— AIM OF THE TASK —
With both ends included, repeat exactly the lines of the entries below from the one containing "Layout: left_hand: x" down to the one containing "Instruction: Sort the", and no others.

Stored records:
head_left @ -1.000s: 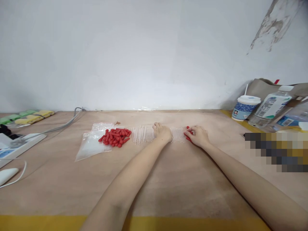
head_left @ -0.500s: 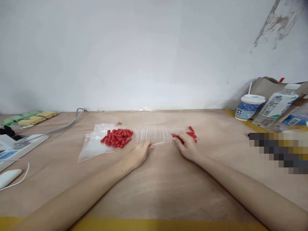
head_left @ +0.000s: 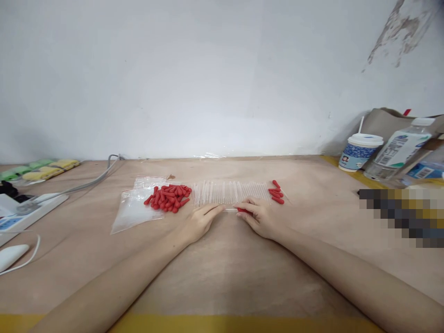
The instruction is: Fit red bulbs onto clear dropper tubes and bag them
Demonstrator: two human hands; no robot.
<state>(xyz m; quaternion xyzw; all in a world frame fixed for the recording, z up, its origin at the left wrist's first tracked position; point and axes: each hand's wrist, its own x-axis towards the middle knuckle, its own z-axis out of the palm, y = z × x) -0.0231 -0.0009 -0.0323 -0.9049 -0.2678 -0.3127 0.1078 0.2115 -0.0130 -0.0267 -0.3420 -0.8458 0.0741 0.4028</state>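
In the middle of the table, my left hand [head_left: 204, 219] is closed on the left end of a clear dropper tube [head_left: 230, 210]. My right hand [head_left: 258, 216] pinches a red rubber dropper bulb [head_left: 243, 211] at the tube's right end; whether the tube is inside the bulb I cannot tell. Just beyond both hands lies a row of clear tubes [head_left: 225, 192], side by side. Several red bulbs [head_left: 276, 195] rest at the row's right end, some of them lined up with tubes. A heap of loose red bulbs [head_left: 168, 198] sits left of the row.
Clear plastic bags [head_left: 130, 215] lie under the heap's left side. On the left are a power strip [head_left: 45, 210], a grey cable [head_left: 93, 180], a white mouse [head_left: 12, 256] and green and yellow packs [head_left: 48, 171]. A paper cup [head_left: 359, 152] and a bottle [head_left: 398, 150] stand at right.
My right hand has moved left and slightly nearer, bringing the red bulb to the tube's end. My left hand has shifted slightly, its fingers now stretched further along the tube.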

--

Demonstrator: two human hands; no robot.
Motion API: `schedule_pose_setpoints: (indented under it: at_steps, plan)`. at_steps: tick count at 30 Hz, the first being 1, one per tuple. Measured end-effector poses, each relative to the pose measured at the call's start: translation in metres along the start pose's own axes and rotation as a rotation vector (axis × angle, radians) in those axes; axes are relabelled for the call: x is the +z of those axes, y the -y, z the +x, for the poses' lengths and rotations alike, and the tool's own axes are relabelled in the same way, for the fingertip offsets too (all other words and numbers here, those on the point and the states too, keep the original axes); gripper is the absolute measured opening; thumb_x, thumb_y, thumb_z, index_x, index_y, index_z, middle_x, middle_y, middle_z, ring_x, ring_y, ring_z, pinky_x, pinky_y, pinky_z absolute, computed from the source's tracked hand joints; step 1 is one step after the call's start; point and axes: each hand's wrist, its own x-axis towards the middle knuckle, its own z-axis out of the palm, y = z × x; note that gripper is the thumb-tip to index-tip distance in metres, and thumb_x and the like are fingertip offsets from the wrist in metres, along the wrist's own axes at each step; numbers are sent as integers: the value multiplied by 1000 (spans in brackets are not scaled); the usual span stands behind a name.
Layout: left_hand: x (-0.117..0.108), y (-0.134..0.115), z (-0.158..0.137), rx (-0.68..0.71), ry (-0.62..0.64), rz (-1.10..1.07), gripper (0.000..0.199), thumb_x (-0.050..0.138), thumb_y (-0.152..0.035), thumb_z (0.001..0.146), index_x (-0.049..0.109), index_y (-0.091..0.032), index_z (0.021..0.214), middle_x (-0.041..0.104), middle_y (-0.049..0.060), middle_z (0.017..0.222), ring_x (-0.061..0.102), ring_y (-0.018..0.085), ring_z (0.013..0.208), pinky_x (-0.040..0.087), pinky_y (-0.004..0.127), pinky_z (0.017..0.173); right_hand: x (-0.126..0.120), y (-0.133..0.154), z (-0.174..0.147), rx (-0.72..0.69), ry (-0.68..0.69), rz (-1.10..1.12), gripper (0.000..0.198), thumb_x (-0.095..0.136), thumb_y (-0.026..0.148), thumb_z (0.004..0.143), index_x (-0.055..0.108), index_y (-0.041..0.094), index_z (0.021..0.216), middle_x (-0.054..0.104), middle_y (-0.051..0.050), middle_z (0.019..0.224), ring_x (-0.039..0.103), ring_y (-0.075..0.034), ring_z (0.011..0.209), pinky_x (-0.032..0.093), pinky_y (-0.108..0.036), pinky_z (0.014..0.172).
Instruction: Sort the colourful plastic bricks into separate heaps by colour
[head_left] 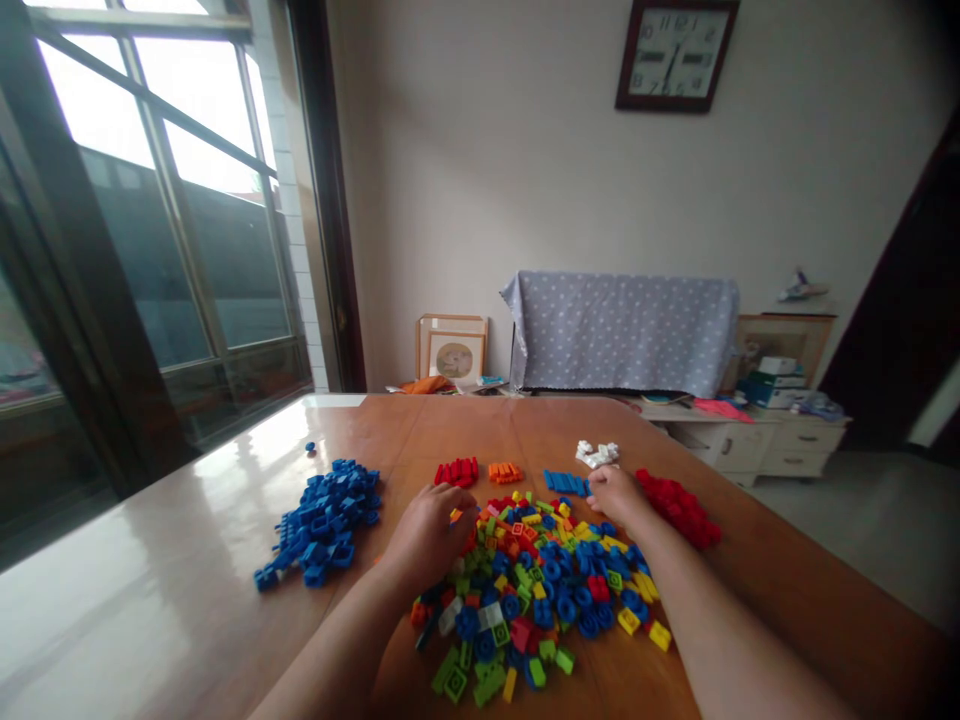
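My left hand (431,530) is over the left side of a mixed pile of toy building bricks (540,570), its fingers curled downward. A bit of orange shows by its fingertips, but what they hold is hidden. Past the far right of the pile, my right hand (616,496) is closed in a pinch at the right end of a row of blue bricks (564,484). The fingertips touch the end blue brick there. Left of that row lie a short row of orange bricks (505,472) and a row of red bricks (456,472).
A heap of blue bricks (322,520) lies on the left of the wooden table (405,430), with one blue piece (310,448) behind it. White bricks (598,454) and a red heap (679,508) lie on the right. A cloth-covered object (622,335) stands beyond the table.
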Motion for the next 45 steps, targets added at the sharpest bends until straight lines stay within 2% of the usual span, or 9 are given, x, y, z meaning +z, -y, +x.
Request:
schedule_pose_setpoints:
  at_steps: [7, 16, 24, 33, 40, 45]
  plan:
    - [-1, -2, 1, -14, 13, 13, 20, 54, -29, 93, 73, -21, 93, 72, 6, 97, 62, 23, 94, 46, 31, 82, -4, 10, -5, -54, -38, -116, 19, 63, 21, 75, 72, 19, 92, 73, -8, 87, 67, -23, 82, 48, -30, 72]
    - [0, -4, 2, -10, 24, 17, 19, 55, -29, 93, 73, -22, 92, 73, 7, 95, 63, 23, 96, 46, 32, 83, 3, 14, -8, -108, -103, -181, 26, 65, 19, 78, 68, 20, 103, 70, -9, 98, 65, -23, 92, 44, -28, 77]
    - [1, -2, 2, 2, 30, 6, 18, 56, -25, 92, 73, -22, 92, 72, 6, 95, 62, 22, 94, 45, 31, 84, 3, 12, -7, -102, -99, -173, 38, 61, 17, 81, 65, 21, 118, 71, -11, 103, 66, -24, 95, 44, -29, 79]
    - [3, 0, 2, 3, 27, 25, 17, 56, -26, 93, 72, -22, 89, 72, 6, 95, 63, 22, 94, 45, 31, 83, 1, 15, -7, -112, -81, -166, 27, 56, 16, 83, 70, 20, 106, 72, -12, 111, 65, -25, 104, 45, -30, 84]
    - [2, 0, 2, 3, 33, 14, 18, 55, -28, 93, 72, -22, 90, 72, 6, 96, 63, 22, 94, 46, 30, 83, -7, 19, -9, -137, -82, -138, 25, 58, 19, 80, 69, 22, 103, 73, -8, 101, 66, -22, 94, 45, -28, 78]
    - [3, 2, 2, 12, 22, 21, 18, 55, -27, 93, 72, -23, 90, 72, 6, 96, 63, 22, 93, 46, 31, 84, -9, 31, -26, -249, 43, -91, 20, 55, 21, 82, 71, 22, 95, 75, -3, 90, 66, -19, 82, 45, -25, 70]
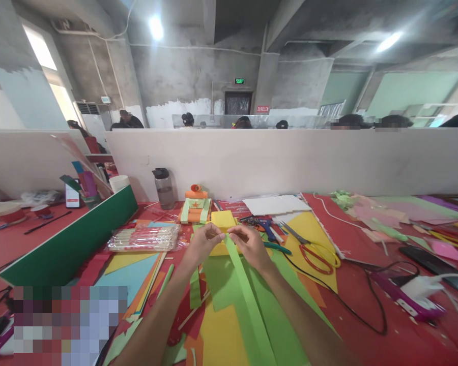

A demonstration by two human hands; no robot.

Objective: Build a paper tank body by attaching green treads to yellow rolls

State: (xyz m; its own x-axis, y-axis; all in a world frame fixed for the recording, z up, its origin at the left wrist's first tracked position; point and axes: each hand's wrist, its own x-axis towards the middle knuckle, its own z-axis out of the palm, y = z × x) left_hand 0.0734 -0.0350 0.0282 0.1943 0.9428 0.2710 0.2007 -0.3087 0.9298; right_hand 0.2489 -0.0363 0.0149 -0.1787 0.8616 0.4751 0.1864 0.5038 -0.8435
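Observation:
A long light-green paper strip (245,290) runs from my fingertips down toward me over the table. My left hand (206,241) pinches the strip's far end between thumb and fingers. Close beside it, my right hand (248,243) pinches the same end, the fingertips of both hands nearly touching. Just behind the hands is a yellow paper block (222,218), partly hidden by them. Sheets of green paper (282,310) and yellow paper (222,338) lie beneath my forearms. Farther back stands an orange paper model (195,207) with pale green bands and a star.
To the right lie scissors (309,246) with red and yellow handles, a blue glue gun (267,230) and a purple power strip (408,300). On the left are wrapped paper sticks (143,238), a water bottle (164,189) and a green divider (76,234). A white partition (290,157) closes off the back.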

— TASK RESPONSE —
Layout: left_hand: x (-0.117..0.108), y (-0.134..0.115), z (-0.158..0.137), rx (-0.68..0.71), ry (-0.62..0.64), rz (-1.10..1.07), gripper (0.000..0.199), thumb_x (-0.050..0.138), thumb_y (-0.152..0.035), thumb_z (0.001..0.146), index_x (-0.049..0.109), index_y (-0.091..0.032), index_z (0.021..0.214), middle_x (-0.041..0.104), middle_y (-0.049..0.060), middle_z (0.017..0.222), ring_x (-0.061..0.102), ring_y (-0.018..0.085), ring_z (0.013..0.208), pinky_x (-0.040..0.087), pinky_y (-0.004..0.127), pinky_z (0.017..0.173); right_hand: x (-0.126..0.120), y (-0.133..0.154), z (-0.174..0.147), rx (-0.72..0.69), ry (-0.68..0.69), rz (-1.10..1.12), gripper (0.000..0.198), thumb_x (-0.095..0.136), thumb_y (-0.026..0.148), thumb_z (0.004..0.143), index_x (-0.055..0.108), index_y (-0.041..0.094), index_z (0.021..0.216), middle_x (-0.054..0.104), middle_y (-0.051..0.050), middle_z (0.019..0.224), ring_x (-0.039..0.103), ring_y (-0.075..0.034), ring_z (0.011..0.209), pinky_x (-0.032..0.093), pinky_y (-0.108..0.036), pinky_z (0.014..0.172).
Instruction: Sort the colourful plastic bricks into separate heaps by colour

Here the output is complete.